Second, the inaccessibility of software as an explicit science product that, like data, should be shared and reused leads to barriers for those who cannot afford such investments, and to barriers for software experts that could otherwise become involved in supporting software efforts.

Finally, the education of future scientists crucially depends on the ability to actively explore problems by experimenting with science-grade data and software. This will not be possible unless science software is captured and properly disseminated. In summary, although geoscientists program a lot of code to analyze their data, that important software is often not shared and rarely preserved.

Our Approach

The goal of the OntoSoft project is to enable the creation of a germinal ecosystem for software stewardship in geosciences that will empower scientists to manage their software as valuable scientific assets in an open transparent mode that enables broader access to that software by other scientists, software professionals, students, and decision makers.

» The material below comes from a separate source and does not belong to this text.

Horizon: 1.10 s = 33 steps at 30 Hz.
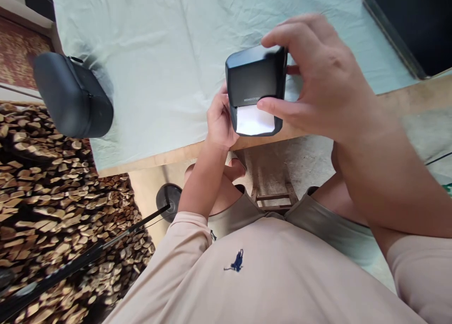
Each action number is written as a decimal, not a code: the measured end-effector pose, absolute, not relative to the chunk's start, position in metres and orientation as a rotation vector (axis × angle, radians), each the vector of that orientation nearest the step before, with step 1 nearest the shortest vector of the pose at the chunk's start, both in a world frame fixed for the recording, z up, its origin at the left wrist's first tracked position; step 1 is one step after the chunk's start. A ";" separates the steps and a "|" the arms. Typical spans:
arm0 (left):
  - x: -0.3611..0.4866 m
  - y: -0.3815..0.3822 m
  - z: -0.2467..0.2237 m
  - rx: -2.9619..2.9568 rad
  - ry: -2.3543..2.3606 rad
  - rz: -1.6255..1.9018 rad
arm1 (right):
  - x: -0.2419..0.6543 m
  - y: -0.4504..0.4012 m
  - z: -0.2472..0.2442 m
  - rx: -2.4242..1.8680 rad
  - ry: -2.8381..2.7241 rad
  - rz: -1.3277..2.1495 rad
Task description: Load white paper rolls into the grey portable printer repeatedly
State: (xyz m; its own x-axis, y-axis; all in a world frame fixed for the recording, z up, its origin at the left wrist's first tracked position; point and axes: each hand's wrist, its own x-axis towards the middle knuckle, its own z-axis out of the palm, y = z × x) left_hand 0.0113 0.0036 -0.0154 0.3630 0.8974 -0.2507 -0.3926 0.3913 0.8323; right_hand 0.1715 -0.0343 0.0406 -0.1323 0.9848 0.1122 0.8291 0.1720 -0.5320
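A small black label printer (257, 81) is held over the table's front edge, with pale lettering on its face. White paper (255, 120) shows in the opening at its near end. My left hand (222, 119) grips the printer's left side, its fingers partly hidden behind it. From the right, my right hand (314, 74) spans the printer: the forefinger rests on the far top edge and the thumb lies on the front, just over the paper.
A black zipped case (74, 95) stands at the table's left end. A dark flat-screened device (413, 27) lies at the far right. Pale green cloth (155, 79) covers the table. Below left are stacked firewood (63, 197) and a black stand (169, 202).
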 end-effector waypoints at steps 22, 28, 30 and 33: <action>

Scientific software stewardship requires a combination of cyberinfrastructure, social infrastructure, and professional development infrastructure. Our cross-disciplinary team has had direct experience with a variety of aspects of the scientific software lifecycle, from conception to development, deployment, characterization, integration, composition, and dissemination through open source communities and geosciences modeling frameworks.

Our work focuses on:

  1. Facilitating software publication through a personal assistant that guides a user through best practices. Users choose the degree of investment they are willing to make in componentizing, describing, licensing, and maintaining their software. It will assist in metadata capture for open source publication, the formation of communities around the software, and set up mechanisms for software citation and credit. This guidance is designed around explicitly articulated best practices for open software sharing and reuse.
  2. Enabling broad software dissemination through a “software commons” for geosciences that supports software contributions (prepared through OntoSoft or otherwise), software discovery through multi-faceted search, and that fosters social interactions through dynamic formation of communities of interest. OntoSoft interoperates with existing software repositories and modeling frameworks in geosciences by importing descriptions of their existing content and in turn advertising to those frameworks new contributions. OntoSoft is based on explicit incentives from social sciences and open source communities.
  3. Providing just-in-time training materials through an annotated collection of educational units (videos, screen captures, decision trees, reports) ranging from basic education to professional training on all aspects of software stewardship. These materials will run the gamut from simple to complex, e.g., from suggesting the use of the most popular open source license for beginners to walking through a decision tree of nuanced choices for advanced users. These materials will be seamlessly integrated with the OntoSoft user interfaces, and present opportunities for contextualized learning as needed in the context of a user’s context of interaction with the framework.

Benefits

The OntoSoft project will result in a germinal social site for the EarthCube, where scientists can discover alternative approaches to release free software, use intelligent interfaces to explain how their software works, and form productive communities around software projects.

This research has the potential to fundamentally transform geosciences by making scientific software readily available to researchers and citizen scientists for efficient data analysis.

More broadly, this work will improve our understanding of how to promote software sharing in science, support better software stewardship, and capture metadata for scientific software.